(WHAT THE TASK ASKS) After repeating the line containing "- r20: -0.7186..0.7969", stop; until then, repeat each line of the listing below exactly, starting with the first.

(EXERCISE MATERIALS)
*****
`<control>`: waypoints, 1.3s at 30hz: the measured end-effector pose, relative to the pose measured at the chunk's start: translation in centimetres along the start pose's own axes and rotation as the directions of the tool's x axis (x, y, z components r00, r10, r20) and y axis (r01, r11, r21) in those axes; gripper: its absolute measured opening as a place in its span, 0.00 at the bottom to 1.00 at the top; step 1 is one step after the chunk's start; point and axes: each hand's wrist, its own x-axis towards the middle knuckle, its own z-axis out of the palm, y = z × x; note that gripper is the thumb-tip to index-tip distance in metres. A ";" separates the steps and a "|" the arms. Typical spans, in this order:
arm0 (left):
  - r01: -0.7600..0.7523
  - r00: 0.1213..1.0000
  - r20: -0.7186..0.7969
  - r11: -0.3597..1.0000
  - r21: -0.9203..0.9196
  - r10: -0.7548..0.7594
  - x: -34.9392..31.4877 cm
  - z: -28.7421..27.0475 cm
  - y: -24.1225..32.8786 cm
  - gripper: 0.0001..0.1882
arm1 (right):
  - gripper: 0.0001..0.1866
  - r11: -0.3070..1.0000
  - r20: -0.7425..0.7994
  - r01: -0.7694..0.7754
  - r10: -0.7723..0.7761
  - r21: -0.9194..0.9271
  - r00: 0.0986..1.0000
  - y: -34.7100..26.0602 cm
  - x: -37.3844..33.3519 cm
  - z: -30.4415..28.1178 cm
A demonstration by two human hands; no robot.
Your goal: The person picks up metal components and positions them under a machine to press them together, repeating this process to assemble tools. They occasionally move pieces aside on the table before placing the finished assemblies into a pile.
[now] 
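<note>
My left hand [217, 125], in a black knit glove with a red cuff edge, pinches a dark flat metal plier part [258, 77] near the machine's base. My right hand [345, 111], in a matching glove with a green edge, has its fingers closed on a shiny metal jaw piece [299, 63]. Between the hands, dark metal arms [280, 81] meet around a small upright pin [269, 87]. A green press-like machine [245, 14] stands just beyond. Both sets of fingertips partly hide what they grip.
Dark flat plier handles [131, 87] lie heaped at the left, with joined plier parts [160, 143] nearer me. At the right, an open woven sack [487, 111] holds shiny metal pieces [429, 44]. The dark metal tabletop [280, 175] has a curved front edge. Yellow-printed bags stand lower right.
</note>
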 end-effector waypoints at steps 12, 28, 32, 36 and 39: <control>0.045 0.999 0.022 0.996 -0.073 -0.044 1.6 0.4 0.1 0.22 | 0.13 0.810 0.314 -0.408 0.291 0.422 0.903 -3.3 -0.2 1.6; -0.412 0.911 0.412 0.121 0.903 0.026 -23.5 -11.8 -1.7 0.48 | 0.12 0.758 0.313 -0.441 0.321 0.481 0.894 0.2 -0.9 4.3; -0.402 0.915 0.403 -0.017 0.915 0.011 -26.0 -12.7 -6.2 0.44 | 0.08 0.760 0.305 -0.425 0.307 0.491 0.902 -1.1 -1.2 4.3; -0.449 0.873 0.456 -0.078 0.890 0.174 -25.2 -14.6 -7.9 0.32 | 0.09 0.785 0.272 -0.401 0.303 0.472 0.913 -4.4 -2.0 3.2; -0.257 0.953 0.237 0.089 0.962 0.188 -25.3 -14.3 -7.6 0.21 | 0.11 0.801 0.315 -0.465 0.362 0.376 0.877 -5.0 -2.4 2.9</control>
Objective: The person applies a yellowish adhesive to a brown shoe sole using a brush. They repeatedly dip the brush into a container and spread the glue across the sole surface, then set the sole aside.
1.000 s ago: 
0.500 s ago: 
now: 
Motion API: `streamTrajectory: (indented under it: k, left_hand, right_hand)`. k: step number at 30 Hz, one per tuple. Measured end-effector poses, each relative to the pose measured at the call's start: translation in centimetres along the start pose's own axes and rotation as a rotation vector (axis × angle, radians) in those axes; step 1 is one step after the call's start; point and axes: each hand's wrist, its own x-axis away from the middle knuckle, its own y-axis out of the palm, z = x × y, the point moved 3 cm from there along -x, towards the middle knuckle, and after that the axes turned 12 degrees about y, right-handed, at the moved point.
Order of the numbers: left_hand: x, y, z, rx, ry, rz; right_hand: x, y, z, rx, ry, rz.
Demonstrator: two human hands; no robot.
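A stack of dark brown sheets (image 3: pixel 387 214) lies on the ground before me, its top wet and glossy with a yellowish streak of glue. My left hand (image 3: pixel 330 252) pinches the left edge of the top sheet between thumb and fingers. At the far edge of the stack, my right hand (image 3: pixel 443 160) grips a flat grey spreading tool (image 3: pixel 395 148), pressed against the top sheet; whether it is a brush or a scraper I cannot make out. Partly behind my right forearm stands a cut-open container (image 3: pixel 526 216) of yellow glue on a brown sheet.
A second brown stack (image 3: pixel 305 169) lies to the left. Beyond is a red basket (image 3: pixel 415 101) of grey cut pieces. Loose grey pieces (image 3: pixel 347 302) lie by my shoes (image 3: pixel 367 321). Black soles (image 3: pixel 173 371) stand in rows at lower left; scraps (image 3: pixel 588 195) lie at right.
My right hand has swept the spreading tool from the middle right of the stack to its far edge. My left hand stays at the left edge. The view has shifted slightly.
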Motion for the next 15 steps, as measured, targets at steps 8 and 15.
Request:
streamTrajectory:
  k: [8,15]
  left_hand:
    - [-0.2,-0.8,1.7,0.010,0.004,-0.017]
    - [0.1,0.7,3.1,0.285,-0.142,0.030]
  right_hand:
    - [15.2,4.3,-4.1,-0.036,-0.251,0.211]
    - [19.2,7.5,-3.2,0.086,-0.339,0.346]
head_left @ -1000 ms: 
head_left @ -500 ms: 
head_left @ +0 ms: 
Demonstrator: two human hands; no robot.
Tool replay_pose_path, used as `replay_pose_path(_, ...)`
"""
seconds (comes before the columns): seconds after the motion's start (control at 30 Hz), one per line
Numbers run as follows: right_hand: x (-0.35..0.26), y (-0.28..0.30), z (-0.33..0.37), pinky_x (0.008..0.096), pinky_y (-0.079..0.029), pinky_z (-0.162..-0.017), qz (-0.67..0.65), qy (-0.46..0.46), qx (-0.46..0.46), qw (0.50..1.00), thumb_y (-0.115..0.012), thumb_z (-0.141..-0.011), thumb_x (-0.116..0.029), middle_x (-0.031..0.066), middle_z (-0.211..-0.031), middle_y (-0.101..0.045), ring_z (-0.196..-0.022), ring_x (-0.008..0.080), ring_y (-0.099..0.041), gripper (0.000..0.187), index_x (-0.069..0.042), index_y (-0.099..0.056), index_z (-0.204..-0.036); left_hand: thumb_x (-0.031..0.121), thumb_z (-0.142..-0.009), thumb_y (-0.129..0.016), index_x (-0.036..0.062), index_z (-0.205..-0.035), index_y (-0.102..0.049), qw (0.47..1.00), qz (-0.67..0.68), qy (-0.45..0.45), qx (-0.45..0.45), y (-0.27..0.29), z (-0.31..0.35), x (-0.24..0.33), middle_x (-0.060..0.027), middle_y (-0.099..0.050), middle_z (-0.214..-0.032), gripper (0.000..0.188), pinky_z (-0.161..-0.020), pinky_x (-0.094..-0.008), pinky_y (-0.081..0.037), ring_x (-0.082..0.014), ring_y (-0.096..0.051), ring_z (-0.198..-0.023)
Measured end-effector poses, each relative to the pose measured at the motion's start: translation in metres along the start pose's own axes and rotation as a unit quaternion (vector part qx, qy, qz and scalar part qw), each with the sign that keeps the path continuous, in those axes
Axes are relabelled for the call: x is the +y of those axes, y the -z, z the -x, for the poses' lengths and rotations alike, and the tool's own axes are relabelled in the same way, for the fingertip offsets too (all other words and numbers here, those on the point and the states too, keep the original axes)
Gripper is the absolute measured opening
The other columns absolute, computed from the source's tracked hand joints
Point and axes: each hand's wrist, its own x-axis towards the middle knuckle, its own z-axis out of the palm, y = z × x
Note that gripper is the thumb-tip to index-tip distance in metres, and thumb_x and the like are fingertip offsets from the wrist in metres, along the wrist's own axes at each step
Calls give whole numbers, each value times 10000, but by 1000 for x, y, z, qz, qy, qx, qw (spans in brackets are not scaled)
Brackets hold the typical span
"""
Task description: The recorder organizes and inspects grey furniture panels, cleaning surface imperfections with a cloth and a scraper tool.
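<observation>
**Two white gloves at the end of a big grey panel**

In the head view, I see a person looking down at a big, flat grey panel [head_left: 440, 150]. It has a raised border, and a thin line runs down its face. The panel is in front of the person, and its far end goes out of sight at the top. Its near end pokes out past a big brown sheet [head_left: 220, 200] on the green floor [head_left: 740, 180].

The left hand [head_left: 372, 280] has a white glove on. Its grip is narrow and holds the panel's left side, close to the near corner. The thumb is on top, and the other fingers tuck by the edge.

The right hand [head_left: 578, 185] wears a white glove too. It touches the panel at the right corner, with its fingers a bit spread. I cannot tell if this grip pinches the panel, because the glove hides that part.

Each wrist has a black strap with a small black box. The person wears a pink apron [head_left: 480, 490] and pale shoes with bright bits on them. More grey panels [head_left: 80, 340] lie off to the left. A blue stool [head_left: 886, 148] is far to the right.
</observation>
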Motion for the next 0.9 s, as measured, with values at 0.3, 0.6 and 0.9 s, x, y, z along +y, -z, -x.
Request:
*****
(EXERCISE ANSWER)
`<control>`: waypoints, 1.3s at 30hz: the measured end-effector pose, relative to the pose measured at the chunk's start: translation in centimetres along the start pose's own axes and rotation as the directions of the tool's x axis (x, y, z components r00, r10, r20) and y axis (r01, r11, r21) in those axes; gripper: its absolute measured opening as a place in its span, 0.00 at the bottom to 1.00 at the top; step 1 is one step after the chunk's start; point and axes: each hand's wrist, its own x-axis towards the middle knuckle, its own z-axis out of the palm, y = z × x; note that gripper is the thumb-tip to index-tip distance in metres. A ";" separates the steps and a "|" the arms. Typical spans, in this order:
arm0 (left):
  - r01: -0.7600..0.7523
  - r00: 0.1213..1.0000
  - r20: -0.7186..0.7969

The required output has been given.